- Task to carry out -
Write out, word for word, the part of the listing below that opens with the line containing "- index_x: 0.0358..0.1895" and closes with the line containing "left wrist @", keeping both of those lines and adding no others.

- Provided records -
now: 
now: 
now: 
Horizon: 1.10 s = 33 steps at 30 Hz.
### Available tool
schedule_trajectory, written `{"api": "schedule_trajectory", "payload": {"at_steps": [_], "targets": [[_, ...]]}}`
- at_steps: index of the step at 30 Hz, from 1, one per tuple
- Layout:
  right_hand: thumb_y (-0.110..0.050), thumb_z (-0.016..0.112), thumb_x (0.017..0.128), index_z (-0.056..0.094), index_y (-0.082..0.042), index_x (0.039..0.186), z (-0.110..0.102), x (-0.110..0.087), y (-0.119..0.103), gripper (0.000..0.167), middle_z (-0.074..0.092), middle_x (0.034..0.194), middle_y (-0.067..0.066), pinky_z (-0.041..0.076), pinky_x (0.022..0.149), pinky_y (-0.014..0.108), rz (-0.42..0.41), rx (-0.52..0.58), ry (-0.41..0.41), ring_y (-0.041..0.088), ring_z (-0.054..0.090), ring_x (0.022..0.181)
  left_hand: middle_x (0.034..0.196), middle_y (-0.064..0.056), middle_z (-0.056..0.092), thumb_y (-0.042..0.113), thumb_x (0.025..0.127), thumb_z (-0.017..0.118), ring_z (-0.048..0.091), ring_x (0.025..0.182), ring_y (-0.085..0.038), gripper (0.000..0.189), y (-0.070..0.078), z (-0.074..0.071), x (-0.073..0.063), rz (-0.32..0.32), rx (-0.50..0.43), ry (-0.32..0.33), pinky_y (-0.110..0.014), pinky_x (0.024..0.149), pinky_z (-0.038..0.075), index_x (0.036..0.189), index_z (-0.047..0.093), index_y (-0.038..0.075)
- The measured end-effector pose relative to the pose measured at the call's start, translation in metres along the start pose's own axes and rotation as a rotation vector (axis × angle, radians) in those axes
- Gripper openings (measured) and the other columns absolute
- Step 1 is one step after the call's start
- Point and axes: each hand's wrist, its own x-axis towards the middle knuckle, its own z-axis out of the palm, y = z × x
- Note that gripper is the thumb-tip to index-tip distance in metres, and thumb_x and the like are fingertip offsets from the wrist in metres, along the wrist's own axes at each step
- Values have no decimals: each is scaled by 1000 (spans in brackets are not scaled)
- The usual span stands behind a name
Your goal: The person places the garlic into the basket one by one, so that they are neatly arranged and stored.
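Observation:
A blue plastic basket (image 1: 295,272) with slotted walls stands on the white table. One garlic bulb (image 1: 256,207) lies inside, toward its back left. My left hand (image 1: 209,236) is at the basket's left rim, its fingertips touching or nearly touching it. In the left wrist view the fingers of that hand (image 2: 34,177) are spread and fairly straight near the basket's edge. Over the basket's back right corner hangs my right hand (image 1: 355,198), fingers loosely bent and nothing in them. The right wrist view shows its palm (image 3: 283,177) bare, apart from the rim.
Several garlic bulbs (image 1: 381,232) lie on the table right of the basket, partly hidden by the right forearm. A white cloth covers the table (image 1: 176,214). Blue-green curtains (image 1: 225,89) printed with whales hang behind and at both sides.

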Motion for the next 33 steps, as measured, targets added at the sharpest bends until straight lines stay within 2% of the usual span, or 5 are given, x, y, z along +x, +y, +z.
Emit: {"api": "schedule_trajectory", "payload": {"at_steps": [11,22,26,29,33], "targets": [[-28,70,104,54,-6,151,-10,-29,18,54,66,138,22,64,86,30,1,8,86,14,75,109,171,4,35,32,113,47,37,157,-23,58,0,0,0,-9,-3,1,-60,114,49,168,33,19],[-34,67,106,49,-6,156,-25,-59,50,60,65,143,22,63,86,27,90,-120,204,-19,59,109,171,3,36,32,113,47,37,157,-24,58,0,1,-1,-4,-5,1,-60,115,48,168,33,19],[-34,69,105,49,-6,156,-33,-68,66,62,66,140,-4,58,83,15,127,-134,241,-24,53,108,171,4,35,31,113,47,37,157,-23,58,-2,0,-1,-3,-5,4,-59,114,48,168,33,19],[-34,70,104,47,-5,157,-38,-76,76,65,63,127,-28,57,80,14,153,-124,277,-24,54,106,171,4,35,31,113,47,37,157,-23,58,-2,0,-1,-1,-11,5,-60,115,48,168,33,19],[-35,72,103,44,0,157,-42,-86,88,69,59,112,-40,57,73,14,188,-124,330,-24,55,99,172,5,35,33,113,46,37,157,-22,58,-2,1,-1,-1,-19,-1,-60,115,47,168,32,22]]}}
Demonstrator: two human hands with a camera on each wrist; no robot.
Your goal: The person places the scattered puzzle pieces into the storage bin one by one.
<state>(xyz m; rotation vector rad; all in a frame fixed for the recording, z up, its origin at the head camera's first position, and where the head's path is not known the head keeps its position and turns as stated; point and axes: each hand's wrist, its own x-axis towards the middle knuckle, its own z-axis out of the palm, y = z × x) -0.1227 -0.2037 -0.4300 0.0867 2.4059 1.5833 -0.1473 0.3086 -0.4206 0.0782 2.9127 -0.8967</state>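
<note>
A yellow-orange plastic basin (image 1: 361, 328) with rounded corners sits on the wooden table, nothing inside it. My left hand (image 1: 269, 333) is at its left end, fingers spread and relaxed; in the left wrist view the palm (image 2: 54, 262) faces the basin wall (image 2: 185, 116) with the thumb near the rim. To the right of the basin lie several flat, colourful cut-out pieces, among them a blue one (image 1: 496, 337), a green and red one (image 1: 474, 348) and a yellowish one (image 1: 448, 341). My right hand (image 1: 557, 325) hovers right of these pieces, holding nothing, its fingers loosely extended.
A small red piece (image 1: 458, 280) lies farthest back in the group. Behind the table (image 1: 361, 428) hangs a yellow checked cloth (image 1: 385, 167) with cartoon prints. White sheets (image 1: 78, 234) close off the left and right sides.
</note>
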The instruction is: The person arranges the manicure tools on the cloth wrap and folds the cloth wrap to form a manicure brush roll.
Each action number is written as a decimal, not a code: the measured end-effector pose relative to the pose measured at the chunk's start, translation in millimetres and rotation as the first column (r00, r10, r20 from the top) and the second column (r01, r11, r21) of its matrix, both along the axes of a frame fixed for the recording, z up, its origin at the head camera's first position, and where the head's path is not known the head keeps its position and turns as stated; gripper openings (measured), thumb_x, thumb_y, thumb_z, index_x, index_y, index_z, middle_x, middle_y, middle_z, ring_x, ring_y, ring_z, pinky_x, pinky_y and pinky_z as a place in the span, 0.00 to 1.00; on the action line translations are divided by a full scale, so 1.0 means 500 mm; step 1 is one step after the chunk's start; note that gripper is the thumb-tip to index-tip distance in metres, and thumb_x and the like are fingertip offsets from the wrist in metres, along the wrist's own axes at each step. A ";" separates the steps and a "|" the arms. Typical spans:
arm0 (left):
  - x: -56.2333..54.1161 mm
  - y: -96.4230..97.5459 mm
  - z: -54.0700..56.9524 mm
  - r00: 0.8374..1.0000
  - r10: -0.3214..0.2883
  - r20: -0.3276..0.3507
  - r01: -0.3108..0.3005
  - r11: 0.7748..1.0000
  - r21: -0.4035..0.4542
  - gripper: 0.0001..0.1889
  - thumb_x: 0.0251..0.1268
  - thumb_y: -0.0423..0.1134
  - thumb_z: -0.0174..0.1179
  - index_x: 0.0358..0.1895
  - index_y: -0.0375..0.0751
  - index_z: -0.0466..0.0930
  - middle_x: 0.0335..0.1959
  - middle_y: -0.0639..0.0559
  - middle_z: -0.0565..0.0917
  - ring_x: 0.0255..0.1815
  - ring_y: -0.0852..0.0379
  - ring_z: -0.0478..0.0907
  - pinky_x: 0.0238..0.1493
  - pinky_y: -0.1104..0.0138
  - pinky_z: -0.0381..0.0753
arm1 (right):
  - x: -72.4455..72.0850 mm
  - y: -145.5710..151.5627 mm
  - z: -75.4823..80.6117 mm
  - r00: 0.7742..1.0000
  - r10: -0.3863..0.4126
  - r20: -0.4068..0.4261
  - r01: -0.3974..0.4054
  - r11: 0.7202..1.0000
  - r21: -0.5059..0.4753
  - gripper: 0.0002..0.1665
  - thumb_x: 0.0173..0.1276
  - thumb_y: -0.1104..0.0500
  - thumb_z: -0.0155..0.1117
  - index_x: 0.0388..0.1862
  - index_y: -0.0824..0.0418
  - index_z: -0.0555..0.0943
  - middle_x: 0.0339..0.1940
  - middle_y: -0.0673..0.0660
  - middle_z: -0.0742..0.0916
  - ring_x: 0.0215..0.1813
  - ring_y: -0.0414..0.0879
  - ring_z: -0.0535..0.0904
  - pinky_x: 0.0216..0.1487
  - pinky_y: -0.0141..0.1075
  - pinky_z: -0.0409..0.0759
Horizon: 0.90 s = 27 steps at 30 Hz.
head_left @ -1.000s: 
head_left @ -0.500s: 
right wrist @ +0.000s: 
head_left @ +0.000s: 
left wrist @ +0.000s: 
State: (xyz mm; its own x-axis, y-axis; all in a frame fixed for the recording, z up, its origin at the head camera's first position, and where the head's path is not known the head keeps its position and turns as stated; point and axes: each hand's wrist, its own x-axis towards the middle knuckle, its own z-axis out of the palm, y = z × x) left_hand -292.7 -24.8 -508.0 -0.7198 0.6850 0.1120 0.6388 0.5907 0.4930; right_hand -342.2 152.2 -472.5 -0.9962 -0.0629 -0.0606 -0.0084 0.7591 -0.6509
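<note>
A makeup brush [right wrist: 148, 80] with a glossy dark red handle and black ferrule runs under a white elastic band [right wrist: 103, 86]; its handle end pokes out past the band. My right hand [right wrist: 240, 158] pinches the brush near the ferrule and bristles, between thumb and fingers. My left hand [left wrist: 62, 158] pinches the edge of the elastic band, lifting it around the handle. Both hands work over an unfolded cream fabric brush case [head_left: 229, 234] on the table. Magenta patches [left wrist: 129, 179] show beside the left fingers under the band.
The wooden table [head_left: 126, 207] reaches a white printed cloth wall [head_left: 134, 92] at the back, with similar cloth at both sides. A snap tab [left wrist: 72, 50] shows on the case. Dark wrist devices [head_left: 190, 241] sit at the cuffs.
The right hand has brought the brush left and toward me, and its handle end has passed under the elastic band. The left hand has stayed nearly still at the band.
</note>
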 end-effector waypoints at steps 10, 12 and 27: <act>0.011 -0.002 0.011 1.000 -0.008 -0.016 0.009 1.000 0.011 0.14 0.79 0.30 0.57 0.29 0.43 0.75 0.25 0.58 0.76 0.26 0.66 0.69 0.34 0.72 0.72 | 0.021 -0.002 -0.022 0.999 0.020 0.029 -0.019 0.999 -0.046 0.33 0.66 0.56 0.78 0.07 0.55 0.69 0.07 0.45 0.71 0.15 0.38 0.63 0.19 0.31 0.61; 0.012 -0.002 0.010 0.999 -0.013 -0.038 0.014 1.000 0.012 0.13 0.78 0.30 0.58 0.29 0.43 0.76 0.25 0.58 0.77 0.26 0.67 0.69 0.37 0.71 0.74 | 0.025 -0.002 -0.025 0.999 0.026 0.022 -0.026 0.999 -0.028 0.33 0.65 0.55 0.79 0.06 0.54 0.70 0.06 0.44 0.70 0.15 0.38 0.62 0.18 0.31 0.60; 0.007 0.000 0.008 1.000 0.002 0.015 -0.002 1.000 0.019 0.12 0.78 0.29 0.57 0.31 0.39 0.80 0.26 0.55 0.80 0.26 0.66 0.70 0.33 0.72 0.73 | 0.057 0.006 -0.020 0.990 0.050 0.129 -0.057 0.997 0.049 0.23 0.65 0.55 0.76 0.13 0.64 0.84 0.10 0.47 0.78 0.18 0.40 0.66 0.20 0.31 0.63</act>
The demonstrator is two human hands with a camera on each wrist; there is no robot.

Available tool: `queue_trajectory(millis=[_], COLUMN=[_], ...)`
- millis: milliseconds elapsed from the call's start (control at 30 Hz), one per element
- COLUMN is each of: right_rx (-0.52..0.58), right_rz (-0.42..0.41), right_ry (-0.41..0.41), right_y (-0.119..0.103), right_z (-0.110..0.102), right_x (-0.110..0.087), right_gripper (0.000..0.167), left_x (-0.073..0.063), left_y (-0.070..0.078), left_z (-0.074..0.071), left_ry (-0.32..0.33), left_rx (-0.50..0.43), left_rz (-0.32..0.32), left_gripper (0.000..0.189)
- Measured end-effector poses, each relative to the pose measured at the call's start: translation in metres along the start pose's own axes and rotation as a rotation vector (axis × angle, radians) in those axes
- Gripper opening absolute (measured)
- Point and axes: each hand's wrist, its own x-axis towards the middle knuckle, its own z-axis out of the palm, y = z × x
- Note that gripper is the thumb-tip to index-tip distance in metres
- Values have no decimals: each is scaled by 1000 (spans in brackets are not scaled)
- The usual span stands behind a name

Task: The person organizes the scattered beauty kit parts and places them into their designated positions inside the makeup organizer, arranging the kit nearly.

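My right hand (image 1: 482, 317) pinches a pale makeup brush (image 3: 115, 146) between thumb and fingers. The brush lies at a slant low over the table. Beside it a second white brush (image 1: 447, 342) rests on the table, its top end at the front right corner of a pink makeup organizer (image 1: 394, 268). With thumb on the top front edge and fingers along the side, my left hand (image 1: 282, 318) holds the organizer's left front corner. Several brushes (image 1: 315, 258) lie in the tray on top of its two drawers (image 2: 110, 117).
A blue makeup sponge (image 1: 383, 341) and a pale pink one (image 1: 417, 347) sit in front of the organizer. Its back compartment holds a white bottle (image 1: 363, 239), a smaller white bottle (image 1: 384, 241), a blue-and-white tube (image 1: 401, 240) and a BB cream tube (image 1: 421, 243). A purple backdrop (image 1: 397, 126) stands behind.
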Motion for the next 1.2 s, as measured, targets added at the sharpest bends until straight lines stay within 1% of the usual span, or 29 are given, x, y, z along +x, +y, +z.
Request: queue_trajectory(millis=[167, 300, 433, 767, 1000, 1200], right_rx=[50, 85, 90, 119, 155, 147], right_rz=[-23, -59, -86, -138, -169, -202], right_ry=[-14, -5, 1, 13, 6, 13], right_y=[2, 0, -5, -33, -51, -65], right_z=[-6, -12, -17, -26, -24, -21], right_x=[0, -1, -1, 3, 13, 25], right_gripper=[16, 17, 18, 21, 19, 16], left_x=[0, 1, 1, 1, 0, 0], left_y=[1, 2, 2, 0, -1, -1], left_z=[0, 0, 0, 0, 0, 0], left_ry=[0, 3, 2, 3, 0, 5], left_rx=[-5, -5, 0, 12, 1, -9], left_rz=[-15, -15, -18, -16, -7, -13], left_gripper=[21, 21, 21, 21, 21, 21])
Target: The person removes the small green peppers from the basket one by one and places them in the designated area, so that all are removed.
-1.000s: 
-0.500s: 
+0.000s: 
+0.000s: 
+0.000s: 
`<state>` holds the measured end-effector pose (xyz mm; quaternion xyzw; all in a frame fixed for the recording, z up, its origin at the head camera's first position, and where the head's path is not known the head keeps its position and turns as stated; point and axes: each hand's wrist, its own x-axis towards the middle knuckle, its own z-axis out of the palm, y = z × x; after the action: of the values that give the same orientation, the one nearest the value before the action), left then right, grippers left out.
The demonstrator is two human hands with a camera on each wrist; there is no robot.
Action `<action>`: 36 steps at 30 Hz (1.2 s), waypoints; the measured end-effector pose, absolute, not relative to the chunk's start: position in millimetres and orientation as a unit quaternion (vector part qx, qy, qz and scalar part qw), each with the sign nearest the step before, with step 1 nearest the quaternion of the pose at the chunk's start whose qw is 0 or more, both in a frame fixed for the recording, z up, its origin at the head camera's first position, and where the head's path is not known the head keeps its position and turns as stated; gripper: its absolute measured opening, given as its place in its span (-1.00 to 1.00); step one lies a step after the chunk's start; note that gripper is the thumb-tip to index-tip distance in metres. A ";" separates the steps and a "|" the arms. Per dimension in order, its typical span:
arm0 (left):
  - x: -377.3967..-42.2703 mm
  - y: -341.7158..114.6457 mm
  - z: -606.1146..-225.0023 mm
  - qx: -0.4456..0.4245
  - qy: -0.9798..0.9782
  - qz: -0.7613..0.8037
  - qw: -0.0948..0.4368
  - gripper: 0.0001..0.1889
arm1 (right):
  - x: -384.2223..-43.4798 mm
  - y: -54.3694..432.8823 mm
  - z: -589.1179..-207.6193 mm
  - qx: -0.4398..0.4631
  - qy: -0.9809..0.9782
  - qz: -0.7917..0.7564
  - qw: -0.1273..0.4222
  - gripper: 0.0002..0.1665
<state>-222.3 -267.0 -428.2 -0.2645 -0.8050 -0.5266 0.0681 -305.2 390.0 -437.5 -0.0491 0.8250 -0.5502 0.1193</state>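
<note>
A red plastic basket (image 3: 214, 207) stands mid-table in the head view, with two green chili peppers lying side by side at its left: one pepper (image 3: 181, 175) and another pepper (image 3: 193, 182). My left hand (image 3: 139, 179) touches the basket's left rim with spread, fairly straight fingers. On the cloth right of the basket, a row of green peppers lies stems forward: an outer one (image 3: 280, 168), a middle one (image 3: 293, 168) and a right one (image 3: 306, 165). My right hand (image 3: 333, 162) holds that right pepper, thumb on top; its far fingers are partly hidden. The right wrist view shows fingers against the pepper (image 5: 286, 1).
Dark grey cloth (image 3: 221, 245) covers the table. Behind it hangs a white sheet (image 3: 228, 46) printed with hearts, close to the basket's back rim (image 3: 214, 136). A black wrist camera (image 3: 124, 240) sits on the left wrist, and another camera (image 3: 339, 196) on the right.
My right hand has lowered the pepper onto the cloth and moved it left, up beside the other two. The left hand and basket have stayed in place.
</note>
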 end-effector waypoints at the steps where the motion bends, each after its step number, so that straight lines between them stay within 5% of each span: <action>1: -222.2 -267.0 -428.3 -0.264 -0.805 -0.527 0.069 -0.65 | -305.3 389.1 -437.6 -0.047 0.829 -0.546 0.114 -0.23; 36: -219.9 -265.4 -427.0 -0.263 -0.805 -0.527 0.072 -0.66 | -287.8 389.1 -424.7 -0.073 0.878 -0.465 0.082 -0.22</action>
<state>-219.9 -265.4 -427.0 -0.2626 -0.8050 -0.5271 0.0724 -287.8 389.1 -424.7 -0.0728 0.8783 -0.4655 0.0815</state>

- Answer to the exercise -
  - index_x: 0.0358..0.1895
  - index_y: -0.0375..0.0751
  - index_z: -0.0466..0.0930
  - middle_x: 0.0335..0.1959
  - middle_y: -0.0639..0.0559
  - middle_z: -0.0565..0.0917
  - ring_x: 0.0255..0.1815
  - ring_y: -0.0852..0.0379
  - ring_z: -0.0478..0.0907
  - pinky_x: 0.0238..0.1493
  - pinky_y: -0.1104..0.0138
  - pinky_z: -0.0381..0.0753
arm1 (right):
  - x: -72.4455..72.0850 mm
  - y: -145.5710..151.5627 mm
  - z: -75.4823..80.6117 mm
  - r00: 0.7742..1.0000
  - r10: -0.3863..0.4126
  - r20: -0.4068..0.4261
  - r01: -0.3974..0.4054
  - r11: 0.7202..1.0000
  - r21: -0.5059..0.4753
  - gripper: 0.0002..0.1665
  - thumb_x: 0.0173..0.1276
  - thumb_y: -0.1104..0.0500
  - thumb_z: -0.0155..0.1117
  - index_x: 0.0388..0.1862
  - index_y: -0.0824..0.0418
  - index_z: -0.0555..0.0943
  - middle_x: 0.0339..0.1940
  - middle_y: -0.0673..0.0660
  - middle_z: -0.0742..0.0916
  - ring_x: 0.0215..0.1813
  - ring_y: -0.0414..0.0879
  - ring_z: -0.0535..0.0904
  - pinky_x: 0.0216..0.1487
  - pinky_y: -0.0141..0.1075
  - pinky_z: -0.0409..0.0759
Horizon: 0.90 s = 27 steps at 30 Hz.
head_left @ -1.000s: 
head_left @ -0.500s: 
right wrist @ +0.000s: 
head_left @ +0.000s: 
left wrist @ +0.000s: 

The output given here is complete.